Música de silencios

Dazra Novak
4/11/2019

El vacío entre notas. El espacio en blanco donde el cantante hace una pausa para tomar aire y va tejiendo pequeñas sucesiones de silencios. De eso está hecha, en su versión más básica, la música que escuchamos. Esos temas que nos transportan a otro lugar donde reinan el recuerdo, el sentimiento, el yo más recóndito, son como aguantar la respiración unos instantes y mirar. Y ver.

Novela breve y honda, en sus páginas encontramos la materia prima con que se fabrica la emoción
en la gran sala de proyecciones, para que el espectador encuentre
ese breve espacio donde se vuelve nada y silencio. Foto: Cortesía de la autora

 

El objeto minúsculo. El gesto efímero que hace único al personaje en medio de esa recua de escenas dentro del libro. Pequeñas sucesiones de pequeños adornos: de eso están hechas las historias que nos cuentan. Esos héroes/heroínas que nos transportarán a la otra estancia del yo posible/soñado, a veces, el más recóndito, batallan entre cositas de nada —las verdaderas responsables de la ilusión artística—.

La contadora de películas, de Hernán Letelier, publicado por Editorial Oriente en 2015, es una suma pintoresca y sentimental de estos silencios, de estas ilusiones. Novela breve y honda, en sus poco más de 90 páginas encontramos la materia prima con que se fabrica la emoción en la gran sala de proyecciones, para que el espectador encuentre allá dentro, reclinado en una butaca, ese breve espacio donde se vuelve nada y silencio, otro yo.

En medio de la Pampa salitrera, a la hija de una familia muy pobre le pagan la entrada para que vaya al cine y vuelva y cuente lo que ha visto. ¿El público? Su padre en un sillón de ruedas, sus cuatro hermanos varones, la gente del barrio que puede permitirse donar algo, “los niños sin un peso que se turnaban en los agujeros de calamina” para verla. “Había quienes iban a ver la película al cine y luego se venían a la casa a oírla contar”.

“Descubrí que a toda la gente le gusta que le cuenten historias”, nos dice la niña. Y, en efecto, acomodamos nuestros traseros sobre el polvillo reseco del suelo. Pasamos cada página palpando la pobreza de los espectadores que, junto a nosotros, se hacen de un lugar en el living para verla haciendo suyo cada argumento con un attrezzo emergente. Cositas de nada de su día a día: las pistolas de palo de sus hermanos, el sombrero de su padre, un paraguas que nunca se usó —¡en la Pampa no llueve!—, un vestido de la madre ausente.
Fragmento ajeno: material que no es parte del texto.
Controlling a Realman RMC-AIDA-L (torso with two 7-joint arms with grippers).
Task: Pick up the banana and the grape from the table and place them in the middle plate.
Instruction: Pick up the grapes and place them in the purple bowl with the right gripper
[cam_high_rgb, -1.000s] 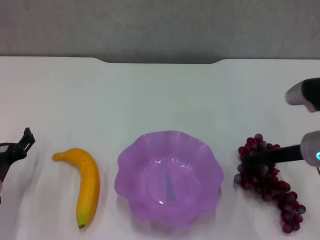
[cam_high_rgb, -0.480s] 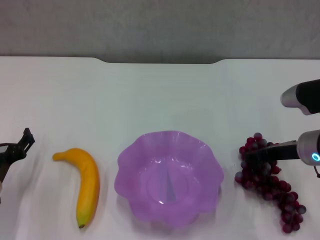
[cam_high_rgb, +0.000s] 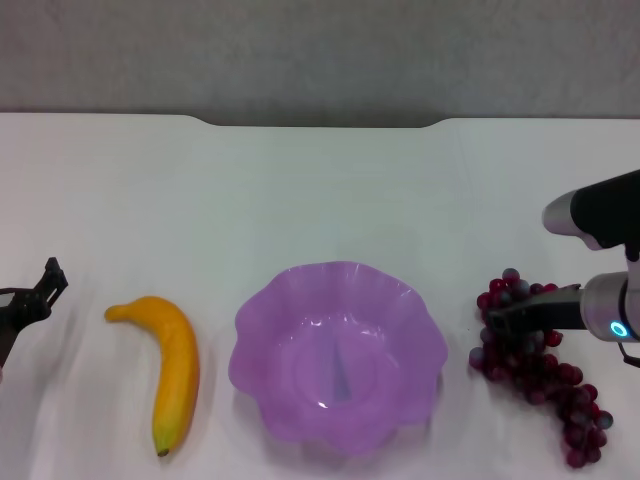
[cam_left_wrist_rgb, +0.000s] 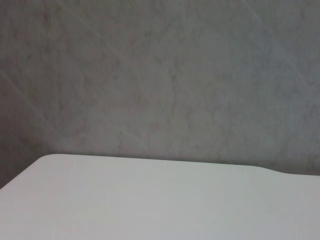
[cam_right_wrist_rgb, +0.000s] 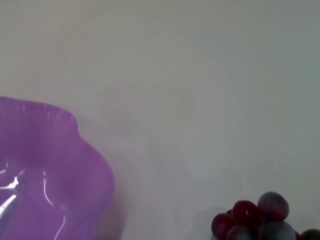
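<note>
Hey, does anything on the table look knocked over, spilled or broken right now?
Nothing stands out. The banana and grape bunch lie intact on the table either side of the upright, empty purple plate.

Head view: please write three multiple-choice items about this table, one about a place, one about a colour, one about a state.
1. Where does the banana lie?
A. left of the plate
B. in the plate
C. on the grapes

2. Which colour is the plate?
A. green
B. purple
C. white

3. What does the plate hold?
A. banana
B. grapes
C. nothing

Answers: 1 A, the banana lies on the table left of the plate. 2 B, its wavy rim is translucent purple. 3 C, both fruits lie outside; the right tool is at the grapes, the left tool at the table's left edge.
</note>
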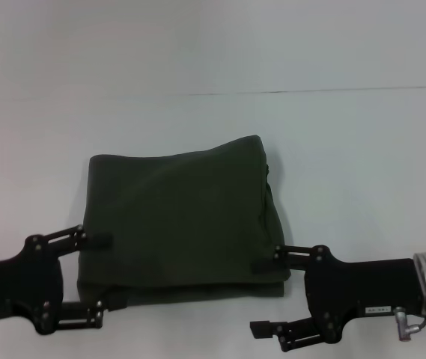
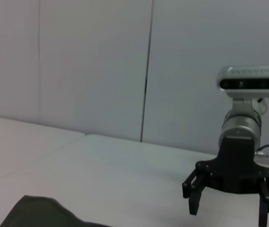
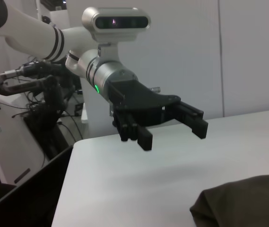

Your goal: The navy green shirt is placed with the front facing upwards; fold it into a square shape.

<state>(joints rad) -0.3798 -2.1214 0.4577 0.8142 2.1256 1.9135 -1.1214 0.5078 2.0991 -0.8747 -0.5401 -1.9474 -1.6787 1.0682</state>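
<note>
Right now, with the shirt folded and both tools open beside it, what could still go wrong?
1. The left tool has a finger at the shirt edge; pulling away could drag a layer and spoil the square.
2. The right tool upper finger lies at the near right corner, so it may snag there too.
3. The right edge shows loose stacked layers that look uneven; they might slip open.

Navy green shirt [image 1: 179,217] lies folded into rough square on white table, plain dark olive side up, no lettering visible. Layered edges stack along its right side and near edge; far right corner sits slightly raised. Fabric mostly smooth, faint creases. One rounded corner shows in left wrist view [image 2: 39,213], another in right wrist view [image 3: 243,203].
</note>
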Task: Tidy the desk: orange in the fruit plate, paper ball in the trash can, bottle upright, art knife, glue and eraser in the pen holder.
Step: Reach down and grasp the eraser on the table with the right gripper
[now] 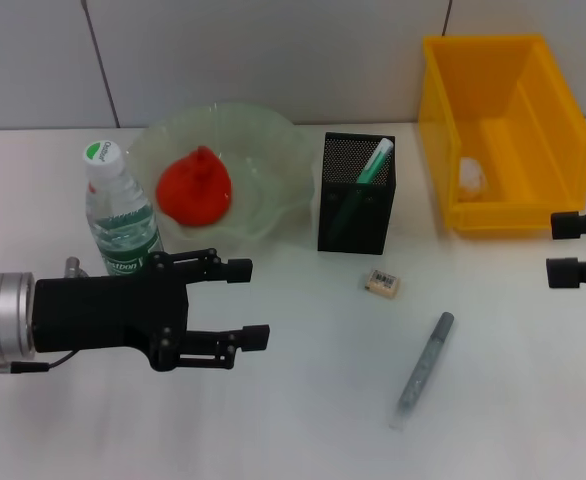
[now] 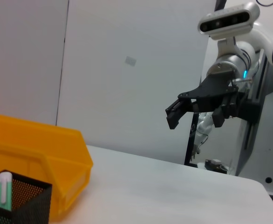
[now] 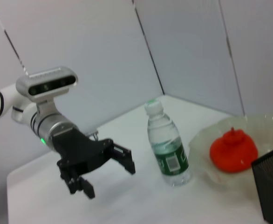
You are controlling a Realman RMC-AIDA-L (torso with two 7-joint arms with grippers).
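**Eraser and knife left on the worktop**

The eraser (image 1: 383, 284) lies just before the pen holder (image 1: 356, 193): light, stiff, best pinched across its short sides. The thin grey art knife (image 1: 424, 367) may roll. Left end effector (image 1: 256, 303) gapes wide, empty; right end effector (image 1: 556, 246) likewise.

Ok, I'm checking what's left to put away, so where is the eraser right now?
In the head view the eraser lies on the desk in front of the pen holder, a little toward the robot's right, with the grey art knife nearer the robot.
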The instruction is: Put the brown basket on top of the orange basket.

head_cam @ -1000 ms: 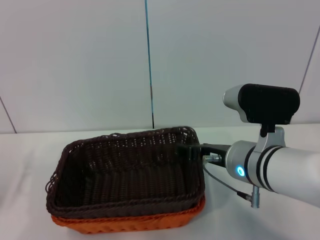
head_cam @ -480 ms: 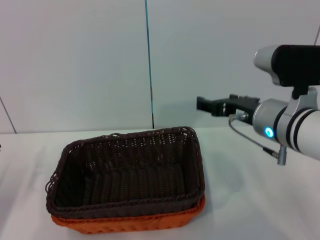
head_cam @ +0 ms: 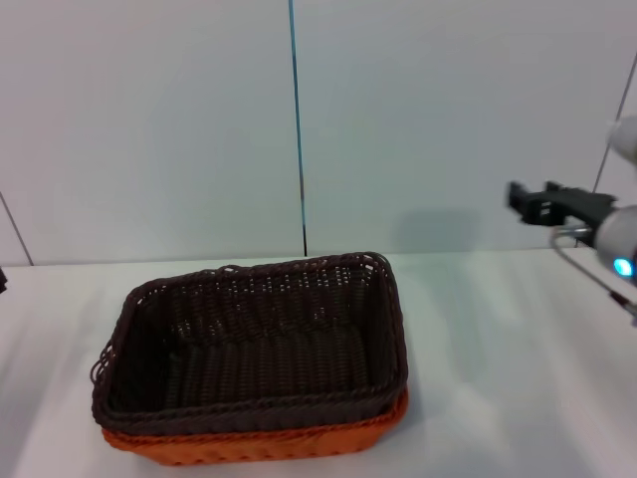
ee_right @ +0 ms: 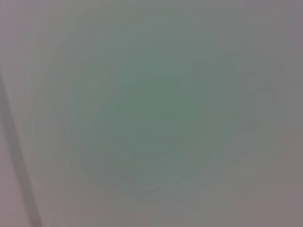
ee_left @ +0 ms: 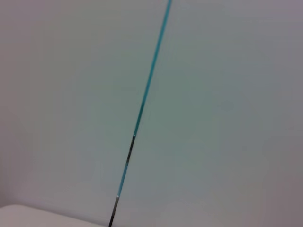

La ilusión artística de María Margarita, en su versión más básica, está hecha de ese de aire que falta cuando la pobreza es tanta, pero tanta, que da por soñar. Los adornos y silencios de la realidad se separan como por arte de magia, y vuelven a juntarse en el sueño con un final cambiado, digamos, mejor final. Pasaje directo al yo posible/deseado, donde ella, tras la pausa, deja escapar una ranchera mejor interpretada que la original. Y a todo el mundo le extrañó “que lo hiciera tan bien”.

No es la simple sucesión de hechos lo que hace su historia, es el peso perfecto del aire recogido en sus pulmones: “Quería contar las películas cada vez mejor. En el cine comencé a fijarme en detalles que la mayoría de los espectadores pasaban por alto; pequeños detalles que a mí me servían para darle más énfasis a mis narraciones: el modo acanallado de pintarse los labios de la rubia amante del mafioso, algún tic casi inadvertido del pistolero en los instantes previos al saque, la forma en que los soldados encendían el cigarrillo en las trincheras para que el enemigo no viera el resplandor del fósforo”.

Pero no bastan las dotes artísticas. Para triunfar en el arte/en la vida hay que ser alguien más. La niña descubre que su admirada actriz Pola Negri, la de carne y hueso, se llamaba Apolonia Chavulez. Y esto no se cumplía solo para los artistas de la pantalla grande, por ejemplo, Pablo Neruda era Neftalí Reyes. Nadie podría tener éxito con un nombre como el suyo de modo que, tomando como pie forzado el comentario de una vecina que decía “su varita mágica viene siendo la palabra”, María Margarita se autobautiza Hada del Cine.

La película como la vida. La vida como una película de la que a veces nos perdemos una parte cuando el proyector tartamudea o se detiene. Y a veces, al reanudarse, por problemas técnicos no sigue donde la habíamos dejado, sino más adelante. Cuando es buena, Hada del Cine se imagina lo que pudo haber pasado. Cuando es mala, María Margarita dispara los ojos hacia el cielo del cine atravesado por el brazo iluminado del proyector, y se asombra. Le parece “un prodigio que aquel chorro de luz pudiera transportar cosas tan impresionantes como trenes perseguidos por indios a caballo, buques de piratas en mares tormentosos y dragones verdes exhalando fuego por sus siete cabezas”.

De acción o romántica, o de esas donde ella imitaba a “Carlitos Chaplin”, su “camarada de espíritu”, toda película termina. Sin importar el resultado —feliz o triste, abierto o cerrado, realista o fantástico—: FIN. Nos quedamos frente al libro como si fuera en verdad la pantalla del cine con sus créditos y su silencio esparramado en un tema musical. Uno donde repasamos algunas escenas terribles, extrañamos a los personajes que ya no están y todavía resentidos acabamos diciendo cómo es posible que termine así, con un vacío igual de ancho que el desierto. Como una sala de cine vacía, tras el invento del televisor.